» Task statement:
Print the whole listing again, exactly as it stands.

───── Data excerpt

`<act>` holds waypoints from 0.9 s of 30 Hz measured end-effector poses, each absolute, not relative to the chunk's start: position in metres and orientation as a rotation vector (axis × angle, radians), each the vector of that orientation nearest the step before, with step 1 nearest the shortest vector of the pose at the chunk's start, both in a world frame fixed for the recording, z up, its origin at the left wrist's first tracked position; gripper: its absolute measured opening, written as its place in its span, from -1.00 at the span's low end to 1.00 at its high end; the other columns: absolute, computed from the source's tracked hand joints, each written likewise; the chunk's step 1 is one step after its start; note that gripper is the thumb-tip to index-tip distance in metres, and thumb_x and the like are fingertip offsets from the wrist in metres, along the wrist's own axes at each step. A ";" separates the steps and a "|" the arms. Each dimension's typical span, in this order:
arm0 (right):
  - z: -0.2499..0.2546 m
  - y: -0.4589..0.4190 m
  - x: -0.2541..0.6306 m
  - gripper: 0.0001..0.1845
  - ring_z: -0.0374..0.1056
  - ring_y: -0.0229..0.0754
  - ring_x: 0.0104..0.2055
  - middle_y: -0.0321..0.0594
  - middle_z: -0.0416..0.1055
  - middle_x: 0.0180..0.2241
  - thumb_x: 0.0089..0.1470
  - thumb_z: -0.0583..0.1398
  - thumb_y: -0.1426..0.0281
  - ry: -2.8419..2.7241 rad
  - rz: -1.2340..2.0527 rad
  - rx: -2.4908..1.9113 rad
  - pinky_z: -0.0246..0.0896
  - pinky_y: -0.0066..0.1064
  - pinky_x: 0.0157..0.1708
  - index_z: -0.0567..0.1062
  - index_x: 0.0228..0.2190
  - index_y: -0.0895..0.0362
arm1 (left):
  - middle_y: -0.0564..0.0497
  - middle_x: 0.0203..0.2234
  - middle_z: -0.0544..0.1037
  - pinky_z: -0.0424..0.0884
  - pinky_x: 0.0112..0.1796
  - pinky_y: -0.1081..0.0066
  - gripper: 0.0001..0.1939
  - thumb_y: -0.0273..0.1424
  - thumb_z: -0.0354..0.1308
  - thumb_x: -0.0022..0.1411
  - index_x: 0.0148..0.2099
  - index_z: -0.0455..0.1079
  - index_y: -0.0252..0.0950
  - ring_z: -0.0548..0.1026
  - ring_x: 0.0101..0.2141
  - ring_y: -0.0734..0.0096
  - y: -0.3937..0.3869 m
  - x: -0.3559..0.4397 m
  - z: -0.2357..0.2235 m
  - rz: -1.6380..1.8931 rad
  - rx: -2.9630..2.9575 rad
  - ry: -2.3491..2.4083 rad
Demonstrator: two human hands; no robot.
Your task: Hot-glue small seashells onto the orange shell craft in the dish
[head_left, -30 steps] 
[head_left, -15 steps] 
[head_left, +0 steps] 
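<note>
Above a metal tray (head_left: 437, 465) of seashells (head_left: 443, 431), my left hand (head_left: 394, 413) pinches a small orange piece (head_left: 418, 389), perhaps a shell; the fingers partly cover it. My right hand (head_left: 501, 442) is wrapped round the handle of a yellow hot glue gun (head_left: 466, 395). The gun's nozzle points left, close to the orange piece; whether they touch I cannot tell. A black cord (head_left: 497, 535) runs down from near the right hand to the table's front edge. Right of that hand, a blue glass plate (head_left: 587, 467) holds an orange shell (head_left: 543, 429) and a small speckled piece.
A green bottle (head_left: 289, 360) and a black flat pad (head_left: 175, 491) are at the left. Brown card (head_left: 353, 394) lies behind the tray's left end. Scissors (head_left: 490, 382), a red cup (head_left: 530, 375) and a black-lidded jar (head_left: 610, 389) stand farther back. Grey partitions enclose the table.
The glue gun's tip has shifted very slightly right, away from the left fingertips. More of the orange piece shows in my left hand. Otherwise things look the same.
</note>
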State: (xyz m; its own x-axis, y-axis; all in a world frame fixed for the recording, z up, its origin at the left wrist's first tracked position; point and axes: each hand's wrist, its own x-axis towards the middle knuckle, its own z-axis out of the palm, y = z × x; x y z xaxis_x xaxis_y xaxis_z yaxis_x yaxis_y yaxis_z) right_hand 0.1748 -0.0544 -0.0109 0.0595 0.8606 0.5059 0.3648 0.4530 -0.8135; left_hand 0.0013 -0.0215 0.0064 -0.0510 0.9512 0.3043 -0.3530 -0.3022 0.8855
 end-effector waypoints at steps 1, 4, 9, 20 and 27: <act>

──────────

» Task response:
`<act>` holds waypoints from 0.9 s of 30 Hz measured end-effector poses, each absolute, not relative to the chunk's start: position in metres and orientation as a rotation vector (axis × angle, radians), each the vector of that orientation nearest the step before, with step 1 nearest the shortest vector of the pose at the chunk's start, both in a world frame fixed for the recording, z up, its origin at the left wrist's first tracked position; gripper: its absolute measured opening, written as its place in its span, from -1.00 at the span's low end to 1.00 at its high end; the other columns: absolute, computed from the source's tracked hand joints, each written likewise; the chunk's step 1 is one step after its start; note that gripper is the thumb-tip to index-tip distance in metres, and thumb_x and the like are fingertip offsets from the wrist in metres, along the wrist's own axes at each step. A ";" separates the steps and a "|" the arms. Each dimension's typical span, in this order:
arm0 (right):
  - z: -0.2499..0.2546 m
  - y: -0.4589..0.4190 m
  - x: -0.2541..0.6306 m
  - gripper: 0.0001..0.1845
  - ring_z: -0.0374..0.1056
  - ring_y: -0.0229..0.0754
  - ring_x: 0.0104..0.2055
  - middle_y: -0.0321..0.0594
  - middle_z: -0.0416..0.1055
  - middle_x: 0.0180..0.2241
  - thumb_x: 0.0089..0.1470
  - thumb_z: -0.0583..0.1398
  - thumb_y: -0.1426..0.0281
  - ry: -2.8419..2.7241 rad
  - rz: -1.2340..2.0527 rad
  - rx: -2.4908..1.9113 rad
  - pinky_z: -0.0246..0.0896
  - pinky_y: -0.0066..0.1064
  - pinky_x: 0.0157..0.1708
  - index_z: -0.0567..0.1062
  - index_x: 0.0228..0.2190
  - index_y: -0.0895..0.0362
arm1 (left):
  - middle_y: -0.0564..0.0497
  - middle_x: 0.0203..0.2234
  - middle_z: -0.0544..0.1037
  - pinky_z: -0.0424..0.0884
  - pinky_x: 0.0112..0.1796
  - pinky_y: -0.1081..0.0066
  - gripper: 0.0001..0.1939
  - thumb_y: -0.0273..0.1424
  - thumb_z: -0.0354..0.1308
  - thumb_x: -0.0022..0.1411
  - index_x: 0.0148..0.2099
  - index_z: -0.0455..0.1079
  - index_y: -0.0252..0.0950
  - ring_z: -0.0548..0.1026
  - ring_x: 0.0101..0.2141
  - ring_y: -0.0734..0.0096
  - y: -0.3937..0.3869 m
  - x: -0.3559..0.4397 m
  - z: -0.2357..0.2235 m
  - rz: -1.6380..1.8931 rad
  - rx: -2.9630..2.9575 rad
  - ry: -2.3491..2.4083 rad
Demonstrator: two human hands; no robot.
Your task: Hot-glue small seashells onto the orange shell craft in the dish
[head_left, -30 steps] 
[head_left, -15 steps] 
[head_left, +0 steps] 
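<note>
Above a metal tray (head_left: 437, 465) of seashells (head_left: 443, 431), my left hand (head_left: 394, 413) pinches a small orange piece (head_left: 418, 389), perhaps a shell; the fingers partly cover it. My right hand (head_left: 501, 442) is wrapped round the handle of a yellow hot glue gun (head_left: 466, 395). The gun's nozzle points left, close to the orange piece; whether they touch I cannot tell. A black cord (head_left: 497, 535) runs down from near the right hand to the table's front edge. Right of that hand, a blue glass plate (head_left: 587, 467) holds an orange shell (head_left: 543, 429) and a small speckled piece.
A green bottle (head_left: 289, 360) and a black flat pad (head_left: 175, 491) are at the left. Brown card (head_left: 353, 394) lies behind the tray's left end. Scissors (head_left: 490, 382), a red cup (head_left: 530, 375) and a black-lidded jar (head_left: 610, 389) stand farther back. Grey partitions enclose the table.
The glue gun's tip has shifted very slightly right, away from the left fingertips. More of the orange piece shows in my left hand. Otherwise things look the same.
</note>
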State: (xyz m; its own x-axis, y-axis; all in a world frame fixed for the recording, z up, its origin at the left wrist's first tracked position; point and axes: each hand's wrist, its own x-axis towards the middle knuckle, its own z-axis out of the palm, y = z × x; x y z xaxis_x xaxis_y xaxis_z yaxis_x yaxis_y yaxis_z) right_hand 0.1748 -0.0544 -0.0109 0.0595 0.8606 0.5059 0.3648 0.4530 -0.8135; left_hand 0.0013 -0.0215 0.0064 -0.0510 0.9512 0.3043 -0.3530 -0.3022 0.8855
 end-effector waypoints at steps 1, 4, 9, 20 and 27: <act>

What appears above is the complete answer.